Così gli squilibri finanziari e i fragili equilibri del governo si sovrappongono, nel giudizio di Fitch. Il comunicato con il quale l’agenzia accompagna la sua decisione lascia ben pochi dubbi. Non c’è solo la previsione «di una certa quantità di allentamento del bilancio che può rendere l’altissimo livello di debito pubblico dell’Italia più esposto a potenziali choc». Né solo il lentissimo e incerto calo del debito o il rischio di tornare indietro sulle riforme già fatte. C’è, soprattutto, un’analisi della situazione politica e dei rischi di elezioni anticipate dall’anno prossimo.
Fitch spiega il peggioramento delle sue previsioni sui conti dell’Italia anche con «la natura nuova e in gran parte non sperimentata del governo e le notevoli differenze politiche fra i partner della coalizione». Quanto a queste ultime, l’agenzia parla di «marcate differenze ideologiche e politiche fra M5S e la Lega», le quali «probabilmente creeranno tensioni crescenti per la coesione della coalizione». Di conseguenza, dato che la maggioranza in Senato è di appena 12 seggi e la Lega può guardare di nuovo a un’alleanza di destra-centro, Fitch formula una previsione: «Non ci aspettiamo sia un governo di legislatura, vediamo possibilità crescenti di elezioni anticipate dal 2019».
Gli analisti dell’agenzia devono aver passato molto tempo a esaminare le dinamiche politiche del Paese, perché vanno ancora più a fondo.
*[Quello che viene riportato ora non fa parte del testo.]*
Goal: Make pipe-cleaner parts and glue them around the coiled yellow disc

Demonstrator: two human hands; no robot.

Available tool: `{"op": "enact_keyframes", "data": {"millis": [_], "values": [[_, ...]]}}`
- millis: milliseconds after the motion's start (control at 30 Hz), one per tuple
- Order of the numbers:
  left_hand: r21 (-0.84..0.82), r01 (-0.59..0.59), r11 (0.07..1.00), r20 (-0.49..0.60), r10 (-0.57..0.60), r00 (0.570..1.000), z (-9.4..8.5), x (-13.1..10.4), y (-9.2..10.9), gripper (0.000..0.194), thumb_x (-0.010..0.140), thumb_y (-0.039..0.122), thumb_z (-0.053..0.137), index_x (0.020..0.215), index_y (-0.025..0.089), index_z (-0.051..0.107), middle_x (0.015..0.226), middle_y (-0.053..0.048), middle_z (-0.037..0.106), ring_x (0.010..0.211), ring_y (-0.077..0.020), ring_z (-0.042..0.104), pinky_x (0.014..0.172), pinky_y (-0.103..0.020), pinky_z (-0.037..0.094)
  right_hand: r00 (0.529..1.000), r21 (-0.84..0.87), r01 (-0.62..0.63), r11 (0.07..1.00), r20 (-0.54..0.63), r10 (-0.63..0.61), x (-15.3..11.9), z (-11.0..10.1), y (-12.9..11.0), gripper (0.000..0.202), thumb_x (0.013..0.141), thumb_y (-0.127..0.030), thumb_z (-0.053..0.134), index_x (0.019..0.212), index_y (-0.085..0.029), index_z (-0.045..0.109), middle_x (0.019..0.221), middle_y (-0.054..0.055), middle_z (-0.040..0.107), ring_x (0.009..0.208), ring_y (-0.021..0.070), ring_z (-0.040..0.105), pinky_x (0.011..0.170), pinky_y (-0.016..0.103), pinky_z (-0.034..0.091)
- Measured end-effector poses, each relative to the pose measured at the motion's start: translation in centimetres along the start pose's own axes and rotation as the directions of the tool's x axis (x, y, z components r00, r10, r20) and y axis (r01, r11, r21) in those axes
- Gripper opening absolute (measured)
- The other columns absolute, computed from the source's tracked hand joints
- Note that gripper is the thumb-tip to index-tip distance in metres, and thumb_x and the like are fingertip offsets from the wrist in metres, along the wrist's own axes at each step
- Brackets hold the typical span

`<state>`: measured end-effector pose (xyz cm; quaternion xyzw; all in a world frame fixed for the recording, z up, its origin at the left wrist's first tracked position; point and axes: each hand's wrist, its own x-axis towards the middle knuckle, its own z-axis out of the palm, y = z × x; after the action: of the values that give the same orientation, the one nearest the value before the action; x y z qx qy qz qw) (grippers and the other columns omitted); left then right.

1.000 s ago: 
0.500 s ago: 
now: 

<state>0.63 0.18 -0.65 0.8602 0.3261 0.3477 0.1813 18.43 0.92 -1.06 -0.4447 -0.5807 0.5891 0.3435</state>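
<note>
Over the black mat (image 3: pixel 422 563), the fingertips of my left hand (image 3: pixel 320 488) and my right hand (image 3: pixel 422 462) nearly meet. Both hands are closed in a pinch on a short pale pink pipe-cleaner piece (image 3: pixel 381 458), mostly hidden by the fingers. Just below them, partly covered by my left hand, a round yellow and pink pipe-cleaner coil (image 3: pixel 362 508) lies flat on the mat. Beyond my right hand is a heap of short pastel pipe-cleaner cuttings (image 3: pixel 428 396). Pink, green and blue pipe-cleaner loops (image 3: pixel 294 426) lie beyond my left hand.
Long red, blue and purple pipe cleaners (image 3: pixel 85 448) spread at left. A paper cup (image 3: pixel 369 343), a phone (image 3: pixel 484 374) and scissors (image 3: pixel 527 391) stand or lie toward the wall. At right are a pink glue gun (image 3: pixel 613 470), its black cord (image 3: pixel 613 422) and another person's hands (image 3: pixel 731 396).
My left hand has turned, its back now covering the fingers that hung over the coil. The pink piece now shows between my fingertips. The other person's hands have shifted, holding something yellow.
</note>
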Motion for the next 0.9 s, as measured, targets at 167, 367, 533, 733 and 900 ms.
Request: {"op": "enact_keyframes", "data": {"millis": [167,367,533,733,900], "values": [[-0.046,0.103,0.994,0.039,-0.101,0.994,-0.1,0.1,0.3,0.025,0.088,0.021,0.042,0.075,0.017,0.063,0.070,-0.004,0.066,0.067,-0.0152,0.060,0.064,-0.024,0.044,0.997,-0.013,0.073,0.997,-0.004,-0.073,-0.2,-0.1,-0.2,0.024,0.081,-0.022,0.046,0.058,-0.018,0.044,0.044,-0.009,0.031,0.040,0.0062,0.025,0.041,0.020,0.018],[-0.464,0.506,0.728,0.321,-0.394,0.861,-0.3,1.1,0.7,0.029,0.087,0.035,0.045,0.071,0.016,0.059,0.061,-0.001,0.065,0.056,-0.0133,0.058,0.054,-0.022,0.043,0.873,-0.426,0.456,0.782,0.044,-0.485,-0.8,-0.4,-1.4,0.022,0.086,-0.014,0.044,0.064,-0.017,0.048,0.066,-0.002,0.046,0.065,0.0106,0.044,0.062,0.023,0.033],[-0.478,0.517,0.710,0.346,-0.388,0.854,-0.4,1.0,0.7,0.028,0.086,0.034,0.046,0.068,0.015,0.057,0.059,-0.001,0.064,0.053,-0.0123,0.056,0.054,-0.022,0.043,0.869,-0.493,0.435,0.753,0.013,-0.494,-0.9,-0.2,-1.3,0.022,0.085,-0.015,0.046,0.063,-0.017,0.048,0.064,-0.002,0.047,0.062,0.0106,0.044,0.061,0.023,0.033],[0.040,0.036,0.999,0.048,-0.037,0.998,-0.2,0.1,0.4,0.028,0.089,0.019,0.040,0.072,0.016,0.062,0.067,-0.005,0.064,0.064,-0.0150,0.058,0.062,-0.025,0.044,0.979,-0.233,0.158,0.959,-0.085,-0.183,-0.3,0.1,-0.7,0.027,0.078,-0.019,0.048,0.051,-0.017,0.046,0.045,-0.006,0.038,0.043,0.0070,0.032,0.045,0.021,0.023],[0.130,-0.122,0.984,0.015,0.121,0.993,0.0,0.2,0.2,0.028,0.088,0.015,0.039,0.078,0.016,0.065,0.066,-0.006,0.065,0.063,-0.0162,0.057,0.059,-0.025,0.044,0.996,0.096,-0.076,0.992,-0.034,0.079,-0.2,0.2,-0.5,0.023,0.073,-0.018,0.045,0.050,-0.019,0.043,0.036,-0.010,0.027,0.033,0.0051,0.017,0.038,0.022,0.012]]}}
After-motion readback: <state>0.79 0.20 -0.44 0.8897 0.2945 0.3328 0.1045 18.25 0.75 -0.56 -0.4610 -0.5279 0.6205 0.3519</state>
Scrivono: «Il rischio, o la strategia, di elezioni anticipate complicherà per entrambi i partiti scendere a compromessi che scontentino la loro base, mentre la realtà dei conti rende difficile mantenere le promesse elettorali». Questa è una vulnerabilità dell’Italia a trazione giallo-verde che Fitch sottolinea: l’agenzia parla di «incoerenze fra i costi elevati di attuazione degli impegni del contratto di governo e l’obiettivo dichiarato di ridurre il debito».
Vi è poi almeno un’altra contraddizione che sta facendo salire i tassi d’interesse e peserà presto sui conti. Scrive Fitch: «L’antipatia di parti del governo verso la Ue e l’euro presenta un’ulteriore rischio di ribasso (del rating, ndr), anche se la probabilità che il governo porti avanti politiche che minaccino l’uscita o una moneta parallela sono basse», si legge. Ma già solo la retorica anti-euro costa cara ai contribuenti: «Essa contribuisce a indebolire l’interesse degli investitori, dunque porta a spread costantemente più alti e a una maggiore volatilità di mercato, anche senza nuovi eventi politici sostanziali». Così le crepe della maggioranza e le frasi a effetto dei politici finiscono per diventare problemi finanziari, di cui gli italiani dovranno farsi carico.